A new survey-based study finds that more than half of physically Disabled women would prefer at-home human papillomavirus testing over traditional clinic-based cervical screening.
A new study from the University of Sheffield suggests that at-home human papillomavirus (HPV) self-sampling kits could help address persistent gaps in cervical cancer screening among physically disabled women, a population that faces disproportionate barriers to traditional in-person screenings.
The National Institute for Health and Care Research-funded study, published in the Journal of Medical Screening, surveyed 1,493 UK-based women and people with a cervix who have physical disabilities or impairments. It is the first study of its kind to examine attitudes toward HPV self-sampling as an alternative to clinician-led cervical screening in this population.
Among the key findings, 63% of respondents said they would be able to perform the test themselves, and more than half indicated they would choose a home-testing kit over an in-person screening if given the option. However, more than 70% also reported concerns about performing the test correctly—a finding that researchers say underscores the need for tailored instruction materials and improved clinician training.
“Physically disabled women face significant barriers when it comes to accessing healthcare, and cervical screening is no different,” says Sue Sherman, PhD, a professor of psychology at the University of Sheffield and lead researcher on the study, in a release. “…Our research indicates that many physically disabled women—particularly those who have delayed, missed, or never attended a screening—would find this option easier and preferable.”

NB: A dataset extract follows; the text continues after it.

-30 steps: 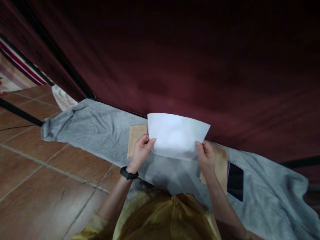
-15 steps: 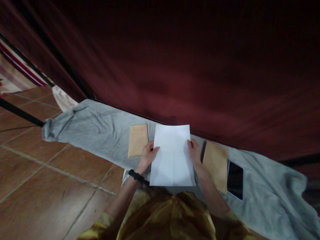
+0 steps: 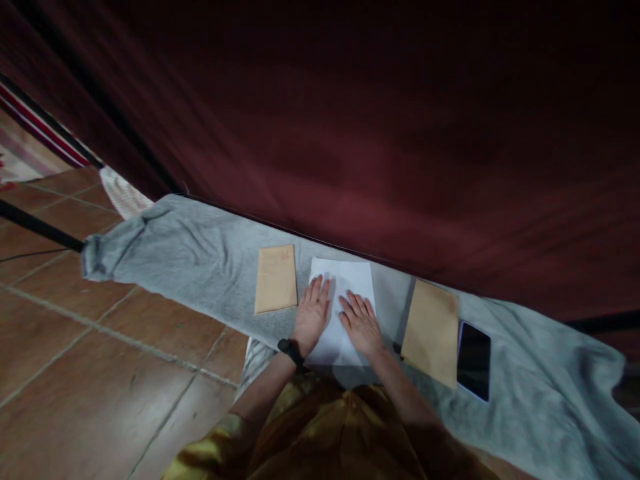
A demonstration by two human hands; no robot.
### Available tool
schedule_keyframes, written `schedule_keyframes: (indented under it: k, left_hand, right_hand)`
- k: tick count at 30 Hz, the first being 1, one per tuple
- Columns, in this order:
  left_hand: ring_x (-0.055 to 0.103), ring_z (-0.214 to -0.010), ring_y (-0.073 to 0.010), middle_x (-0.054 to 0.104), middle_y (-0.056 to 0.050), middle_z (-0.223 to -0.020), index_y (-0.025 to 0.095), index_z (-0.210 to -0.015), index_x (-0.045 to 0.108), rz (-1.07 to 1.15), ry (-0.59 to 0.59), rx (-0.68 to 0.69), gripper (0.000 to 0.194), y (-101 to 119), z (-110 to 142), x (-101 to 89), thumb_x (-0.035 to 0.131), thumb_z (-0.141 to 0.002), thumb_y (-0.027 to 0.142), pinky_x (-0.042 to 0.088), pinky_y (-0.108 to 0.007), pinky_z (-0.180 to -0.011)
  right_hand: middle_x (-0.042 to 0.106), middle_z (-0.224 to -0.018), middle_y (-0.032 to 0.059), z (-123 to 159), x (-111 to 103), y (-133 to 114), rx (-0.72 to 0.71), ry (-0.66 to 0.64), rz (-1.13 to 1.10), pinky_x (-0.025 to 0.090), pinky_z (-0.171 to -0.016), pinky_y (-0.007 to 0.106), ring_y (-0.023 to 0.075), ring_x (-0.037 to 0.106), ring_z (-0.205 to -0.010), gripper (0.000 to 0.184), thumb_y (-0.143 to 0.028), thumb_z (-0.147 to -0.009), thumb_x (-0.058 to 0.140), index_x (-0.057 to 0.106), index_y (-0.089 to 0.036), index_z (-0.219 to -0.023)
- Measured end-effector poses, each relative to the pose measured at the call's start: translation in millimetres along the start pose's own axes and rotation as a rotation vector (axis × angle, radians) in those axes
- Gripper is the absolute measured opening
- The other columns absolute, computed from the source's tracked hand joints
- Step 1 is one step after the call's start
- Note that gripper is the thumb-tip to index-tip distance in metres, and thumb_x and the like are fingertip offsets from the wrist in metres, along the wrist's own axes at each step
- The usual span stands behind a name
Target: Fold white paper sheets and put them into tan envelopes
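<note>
A white sheet of paper (image 3: pixel 345 273) lies on the grey cloth in front of me, with faint creases across it. My left hand (image 3: pixel 313 310) is over the sheet's left side, fingers stretched out and apart from any grip. On the right half, my right hand (image 3: pixel 361 323) rests flat with its fingers spread. Both hands hold nothing and partly cover the sheet. Left of the paper is a small brown envelope (image 3: pixel 276 280), close to my left hand. A larger brown envelope (image 3: pixel 431 333) lies to the right of my right forearm.
A dark-screened phone (image 3: pixel 474 363) lies beside the larger envelope. The grey cloth (image 3: pixel 200 247) covers a long, narrow surface along a dark red fabric wall (image 3: pixel 350 167). Tiled floor (image 3: pixel 100 373) shows at the left, with a black bar (image 3: pixel 40 225) above it.
The sheet was held up by its side edges between both hands. Now it is lower, on the cloth, and both hands have let go and moved inward onto it, fingers extended.
</note>
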State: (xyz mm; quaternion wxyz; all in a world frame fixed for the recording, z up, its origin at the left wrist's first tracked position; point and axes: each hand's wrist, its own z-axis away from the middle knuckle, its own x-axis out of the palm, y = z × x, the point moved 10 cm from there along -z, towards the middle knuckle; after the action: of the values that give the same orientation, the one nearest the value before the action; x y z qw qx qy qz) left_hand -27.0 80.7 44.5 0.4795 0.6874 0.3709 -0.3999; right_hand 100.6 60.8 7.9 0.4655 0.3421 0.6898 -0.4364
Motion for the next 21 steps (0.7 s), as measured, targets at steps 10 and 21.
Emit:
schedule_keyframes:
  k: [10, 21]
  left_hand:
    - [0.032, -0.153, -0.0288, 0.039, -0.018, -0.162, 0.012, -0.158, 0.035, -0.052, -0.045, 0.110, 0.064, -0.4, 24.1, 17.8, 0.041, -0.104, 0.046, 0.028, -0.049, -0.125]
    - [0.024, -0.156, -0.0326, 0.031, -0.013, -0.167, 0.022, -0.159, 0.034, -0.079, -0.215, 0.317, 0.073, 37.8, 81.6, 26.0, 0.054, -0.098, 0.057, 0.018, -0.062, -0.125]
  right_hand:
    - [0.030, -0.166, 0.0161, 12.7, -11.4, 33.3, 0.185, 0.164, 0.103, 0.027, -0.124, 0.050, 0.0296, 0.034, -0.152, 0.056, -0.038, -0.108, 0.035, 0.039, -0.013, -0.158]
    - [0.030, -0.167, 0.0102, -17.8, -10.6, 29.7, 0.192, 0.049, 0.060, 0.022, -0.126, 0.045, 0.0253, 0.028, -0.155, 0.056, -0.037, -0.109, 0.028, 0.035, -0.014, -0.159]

Barriers to Traditional Cervical Screening
Cervical cancer is caused in more than 90% of cases by HPV, and early detection through screening remains one of the most effective tools for reducing mortality. Traditional cervical screenings, commonly referred to as smear tests, are typically conducted in-person at GP clinics and can present significant logistical and physical challenges for disabled women.
These barriers include difficulties traveling to appointments, a lack of accessible clinic facilities, challenges in achieving the required positioning for the test, and insufficient awareness among healthcare providers of the specific needs of disabled patients.
The self-sampling kits evaluated in the study use a vaginal swab—described as similar to a long cotton-wool bud—to screen for HPV. The kits do not require a clinician to administer the test, which researchers say could remove several of the structural obstacles that have historically contributed to lower screening rates among physically disabled women.
NHS Rollout and Broader Policy Context
The study arrives as the UK’s National Health Service (NHS) prepares to expand access to at-home HPV testing as part of its 10-Year Health Plan. The initiative is designed to reach women who are under-screened or have never been screened, targeting barriers such as discomfort, embarrassment, and cultural sensitivities. The rollout is expected later this year.
Currently, there are no formal plans to routinely offer self-sampling kits specifically to physically disabled women under the NHS scheme, though the study’s authors suggest the data supports extending that option to this group.
Alycia Hirani, a contributor to the study who lives with Osteogenesis Imperfecta, commonly known as brittle bone disease, said the findings reflect a broader imperative for patient autonomy. “Disabled women deserve choice in healthcare. Expanding testing options and knowledge of alternatives like HPV screening can give so much more access, autonomy, and can be life-saving to so many people,” says Hirani in a release.
Researchers recommend that any expanded self-sampling program include tailored instructional materials designed to accommodate different physical needs, as well as enhanced training for clinicians to support equitable access to cervical screening across all patient populations.